René Favaloro pensó en cómo hacer latir a esos corazones que comenzaban a decir basta. Ocupó gran parte de su vida buscando la manera de hacerlos funcionar cuando todo parecía perdido. No solo diseñó una técnica quirúrgica que salvaría millones de vidas: pensó la medicina como un acto de servicio, como un compromiso con la dignidad humana. “El médico que solo sabe de medicina, ni medicina sabe”, solía decir, convencido de que no hay bisturí que alcance si no se comprende la historia del paciente, su entorno, su dolor…
Favaloro fue el médico, docente y científico que cambió para siempre la historia de la medicina.
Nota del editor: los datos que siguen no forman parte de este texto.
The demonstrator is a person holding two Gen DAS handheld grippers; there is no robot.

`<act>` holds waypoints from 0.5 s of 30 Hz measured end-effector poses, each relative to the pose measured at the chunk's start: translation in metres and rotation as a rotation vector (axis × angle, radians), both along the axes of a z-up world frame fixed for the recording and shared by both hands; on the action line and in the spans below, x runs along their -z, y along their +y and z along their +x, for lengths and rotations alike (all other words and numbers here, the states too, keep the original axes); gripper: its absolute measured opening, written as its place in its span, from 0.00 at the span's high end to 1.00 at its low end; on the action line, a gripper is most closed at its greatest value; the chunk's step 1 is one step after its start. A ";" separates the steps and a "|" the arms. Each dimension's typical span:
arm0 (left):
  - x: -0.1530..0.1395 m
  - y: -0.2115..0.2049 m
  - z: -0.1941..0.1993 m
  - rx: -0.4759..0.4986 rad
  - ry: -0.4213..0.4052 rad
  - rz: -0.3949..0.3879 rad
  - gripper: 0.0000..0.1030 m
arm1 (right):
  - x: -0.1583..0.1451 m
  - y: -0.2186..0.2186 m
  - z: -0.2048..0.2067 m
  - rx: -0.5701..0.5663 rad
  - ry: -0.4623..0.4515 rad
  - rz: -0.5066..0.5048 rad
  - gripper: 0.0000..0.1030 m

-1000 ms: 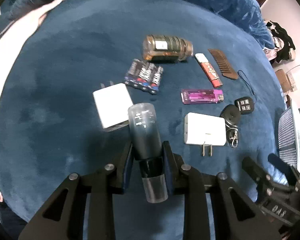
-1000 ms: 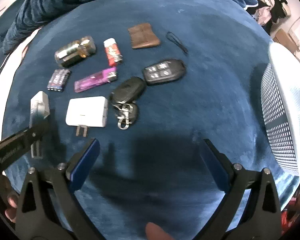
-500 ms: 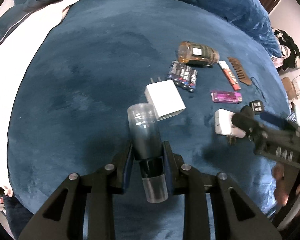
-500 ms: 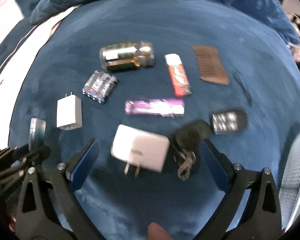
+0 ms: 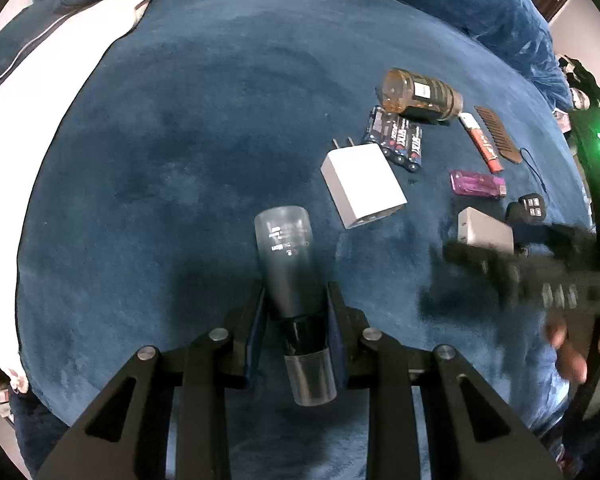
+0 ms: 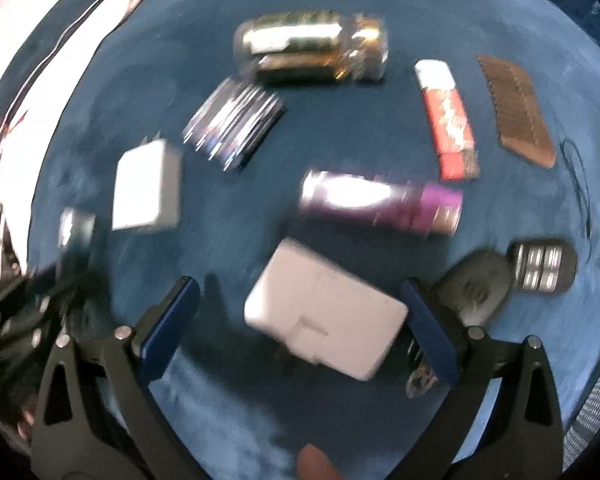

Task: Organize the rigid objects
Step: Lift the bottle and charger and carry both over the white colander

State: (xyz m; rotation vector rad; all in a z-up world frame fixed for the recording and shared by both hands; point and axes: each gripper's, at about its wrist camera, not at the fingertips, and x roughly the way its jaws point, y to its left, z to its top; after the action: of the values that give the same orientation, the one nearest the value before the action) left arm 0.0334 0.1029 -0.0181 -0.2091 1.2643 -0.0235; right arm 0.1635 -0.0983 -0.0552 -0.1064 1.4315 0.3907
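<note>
My left gripper (image 5: 296, 304) is shut on a dark smoky tube with a black neck (image 5: 290, 264), held above the blue blanket (image 5: 160, 152). A white charger block (image 5: 362, 186) lies just beyond it to the right. My right gripper (image 6: 300, 304) stands open and hovers over a second white charger (image 6: 324, 312), which lies between its blue pads without touching them. In the left wrist view the right gripper (image 5: 540, 280) shows as a dark blur over that second charger (image 5: 486, 232).
On the blanket lie an amber bottle (image 6: 312, 46), a battery pack (image 6: 234, 122), a red lighter (image 6: 448, 120), a purple lighter (image 6: 380, 202), a brown comb (image 6: 516, 110), a key fob (image 6: 544, 266) and a black key pouch (image 6: 472, 288). White bedding (image 5: 40, 92) borders the left.
My right gripper swung left and down from bare blanket to hover over the second white charger. My left gripper carried the tube leftward, away from the items.
</note>
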 end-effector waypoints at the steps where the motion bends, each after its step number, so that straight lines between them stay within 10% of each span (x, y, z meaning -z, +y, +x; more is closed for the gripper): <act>1: 0.000 -0.001 -0.001 0.002 -0.001 -0.001 0.72 | -0.001 0.001 -0.009 -0.024 0.000 -0.001 0.03; 15: -0.006 -0.008 -0.007 0.008 -0.018 0.003 0.72 | 0.004 0.006 -0.025 -0.058 -0.029 -0.129 0.33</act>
State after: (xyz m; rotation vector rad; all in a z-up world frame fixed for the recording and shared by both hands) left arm 0.0263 0.0947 -0.0120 -0.2007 1.2472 -0.0302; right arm 0.1387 -0.0919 -0.0591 -0.2574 1.4271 0.3423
En 1967 realizó la primera cirugía de bypass aortocoronario con técnica estandarizada, un procedimiento que permitió salvar millones de vidas en todo el mundo. Su aporte no fue solo técnico: detrás del bisturí había años de estudio, dudas, obsesión por el detalle y un sentido profundo de responsabilidad hacia el otro.
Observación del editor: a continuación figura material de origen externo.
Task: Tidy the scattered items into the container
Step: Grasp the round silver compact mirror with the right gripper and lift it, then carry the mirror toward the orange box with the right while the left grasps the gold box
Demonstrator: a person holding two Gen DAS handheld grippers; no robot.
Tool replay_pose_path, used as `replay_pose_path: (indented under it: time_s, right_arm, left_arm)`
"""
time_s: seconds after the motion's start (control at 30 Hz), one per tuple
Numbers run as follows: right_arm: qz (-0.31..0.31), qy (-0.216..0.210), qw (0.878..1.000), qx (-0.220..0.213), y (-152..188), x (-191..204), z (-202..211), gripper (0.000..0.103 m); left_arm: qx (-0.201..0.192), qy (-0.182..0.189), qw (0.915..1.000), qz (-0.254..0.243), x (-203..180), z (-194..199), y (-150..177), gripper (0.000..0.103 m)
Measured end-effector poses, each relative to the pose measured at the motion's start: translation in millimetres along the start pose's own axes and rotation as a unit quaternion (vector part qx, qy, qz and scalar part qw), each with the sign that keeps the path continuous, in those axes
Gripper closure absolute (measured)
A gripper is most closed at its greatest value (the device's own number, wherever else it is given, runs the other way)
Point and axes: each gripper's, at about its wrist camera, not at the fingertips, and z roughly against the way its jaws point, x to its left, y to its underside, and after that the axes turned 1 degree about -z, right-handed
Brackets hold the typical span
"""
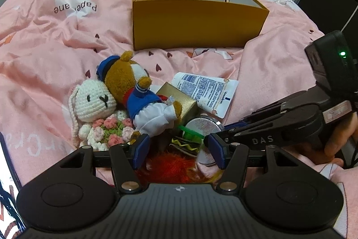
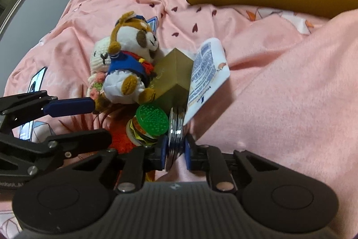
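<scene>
- Right gripper (image 2: 175,150) is clamped on the round silver tin (image 2: 176,127), held on edge at the near end of the pile.
- Crowding it: green-topped burger toy (image 2: 150,124), gold box (image 2: 173,73), Vaseline tube (image 2: 208,73).
- Left gripper (image 1: 179,149) hangs open over the red fluffy item (image 1: 176,166).
- Orange box (image 1: 197,24) sits far on the bed (image 1: 44,37).

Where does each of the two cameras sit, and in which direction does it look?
Left wrist view: sits on the left hand-held gripper, looking down over the toy pile toward the orange box; its open blue fingers show, plus the right hand-held gripper and the person's hand.
Right wrist view: sits on the right hand-held gripper, looking along the pink blanket; its fingers clamp the round silver tin, and the left hand-held gripper enters at left.
Shared: bear plush, gold box, Vaseline tube, orange box.
</scene>
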Motion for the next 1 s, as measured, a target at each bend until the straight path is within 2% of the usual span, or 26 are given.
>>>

Había nacido el 12 de julio de 1923 en La Plata. De familia humilde —cosa que agradecería siempre— hizo de la honestidad una trinchera y de la ciencia, un acto de servicio. Murió en soledad, cuando su propio corazón golpeado por la realidad dijo basta. En su carta de despedida dejó un mensaje tan doloroso como vigente: “Estoy cansado de luchar y luchar, de ver cómo se pierden los valores que nos enseñaron nuestros padres, de ver cómo triunfan la corrupción, la codicia y la deshonestidad”. Se disparó en el pecho el 29 de julio de 2000.
La forja de un médico
René Gerónimo Favaloro nació en La Plata y vivió en el barrio obrero de El Mondongo, donde convivían inmigrantes italianos, españoles y criollos. Toda su infancia la pasó en una casa modesta: su padre era carpintero y su madre, modista. De ellos heredó la cultura del esfuerzo, el respeto por el oficio y una ética del trabajo que nunca abandonó. También aprendió el sentido del concepto “mirar al otro”.
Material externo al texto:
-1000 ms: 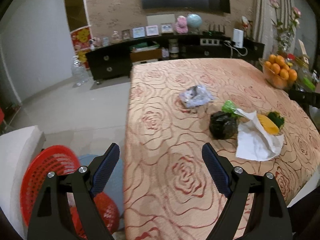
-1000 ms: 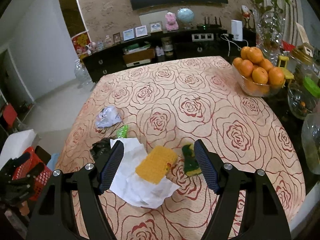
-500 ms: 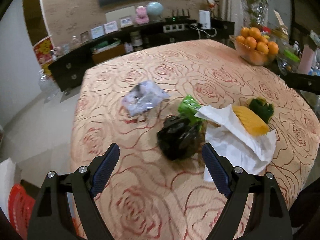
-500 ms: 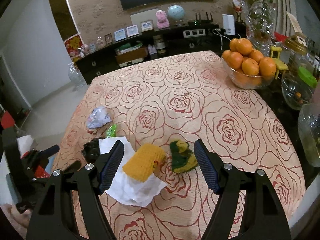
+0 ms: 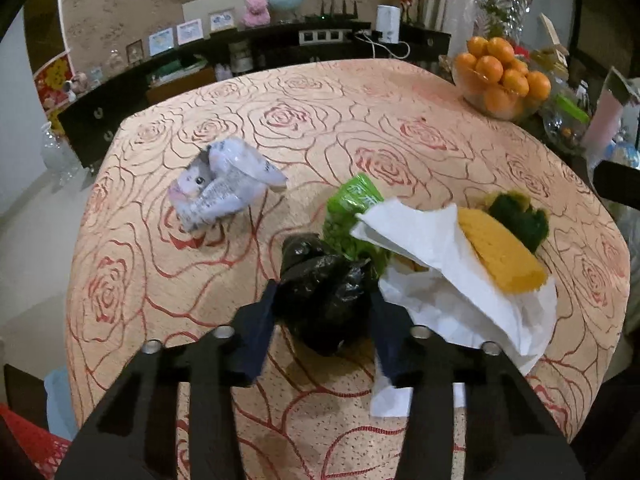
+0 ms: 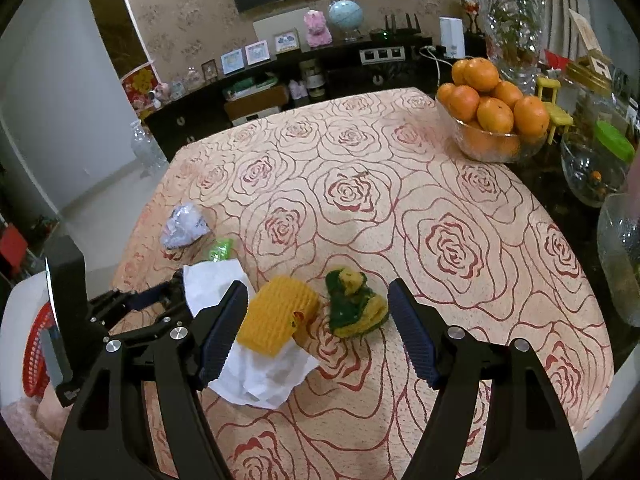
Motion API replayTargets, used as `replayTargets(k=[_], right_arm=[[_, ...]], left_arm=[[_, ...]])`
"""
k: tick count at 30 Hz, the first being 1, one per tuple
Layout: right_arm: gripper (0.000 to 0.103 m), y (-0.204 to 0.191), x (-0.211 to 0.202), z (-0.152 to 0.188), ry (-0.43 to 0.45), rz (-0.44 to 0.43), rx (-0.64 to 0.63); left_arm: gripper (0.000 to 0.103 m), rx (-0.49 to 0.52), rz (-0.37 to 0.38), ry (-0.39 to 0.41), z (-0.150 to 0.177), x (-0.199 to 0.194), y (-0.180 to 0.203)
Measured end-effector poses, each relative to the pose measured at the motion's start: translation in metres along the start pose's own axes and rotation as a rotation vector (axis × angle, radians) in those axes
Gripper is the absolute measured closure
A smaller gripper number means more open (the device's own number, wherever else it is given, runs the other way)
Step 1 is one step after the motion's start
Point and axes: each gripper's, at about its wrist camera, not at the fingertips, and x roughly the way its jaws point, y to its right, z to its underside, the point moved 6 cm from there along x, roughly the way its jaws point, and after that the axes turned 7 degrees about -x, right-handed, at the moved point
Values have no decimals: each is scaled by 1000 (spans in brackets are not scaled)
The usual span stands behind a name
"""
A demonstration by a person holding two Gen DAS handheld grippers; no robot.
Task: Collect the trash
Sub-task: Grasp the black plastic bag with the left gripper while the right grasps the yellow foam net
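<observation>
A crumpled black plastic bag (image 5: pixel 316 268) lies on the rose-patterned tablecloth (image 5: pixel 400 140). My left gripper (image 5: pixel 324 304) straddles it, its jaws closing, and both pads touch the bag's sides. Behind the bag is a green wrapper (image 5: pixel 354 200), and to the right white paper (image 5: pixel 440 280) holds a yellow foam net (image 5: pixel 500 256) beside a green-yellow wad (image 5: pixel 516 216). A grey-white wrapper (image 5: pixel 220 188) lies apart at the left. My right gripper (image 6: pixel 316 292) hovers open above the yellow net (image 6: pixel 280 316) and the wad (image 6: pixel 354 308), holding nothing. The left gripper (image 6: pixel 160 300) shows at the paper's left edge.
A glass bowl of oranges (image 6: pixel 492 148) stands at the table's far right, with glass jars (image 6: pixel 592 176) beside it. A red basket (image 6: pixel 34 352) sits below the table's left edge. A dark sideboard (image 5: pixel 280 60) runs along the back wall.
My left gripper swung from over the red basket onto the table, came down on the black bag, and its jaws narrowed around it. The right gripper has hardly moved.
</observation>
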Motion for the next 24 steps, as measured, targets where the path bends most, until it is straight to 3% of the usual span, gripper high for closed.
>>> replayTargets(k=[5,14,24], right_arm=[[33,-1,9,5,-25,-41,22],[33,-29,28,7,-46,-150,13],[37,-45,59,13,-88,-175,-6]], left_arm=[[79,-16,24,10,2,-12,-1],[80,-68,40,66,4,-53,-15],[80,-68,0,120,14,-89,-29]])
Desde niño mostró una curiosidad insaciable. Leía a Sarmiento, San Martín, Alberdi. Aunque se interesaba mucho por la historia argentina y la vida de los grandes hombres de nuestra nación, pronto aceptó que su vocación estaba en otro lugar: en aliviar el sufrimiento ajeno. La medicina no fue una profesión que eligió, sino una forma de vida que abrazó.
En 1936 ingresó al Colegio Nacional de La Plata, una institución que marcaría su vida. Terminó la secundaria en 1940. Recordaba siempre a sus docentes con especial afecto y gratitud, en especial a su profesor de historia, Pedro Serié, a quien consideraba un modelo de integridad y pensamiento crítico. “Allí aprendí a razonar, a dudar, a preguntar. Fue el lugar donde se formó mi conciencia”, dijo más de una vez. El colegio, de orientación laica y humanista, lo acercó al pensamiento científico, pero también a la ética republicana que luego guiaría su ejercicio profesional.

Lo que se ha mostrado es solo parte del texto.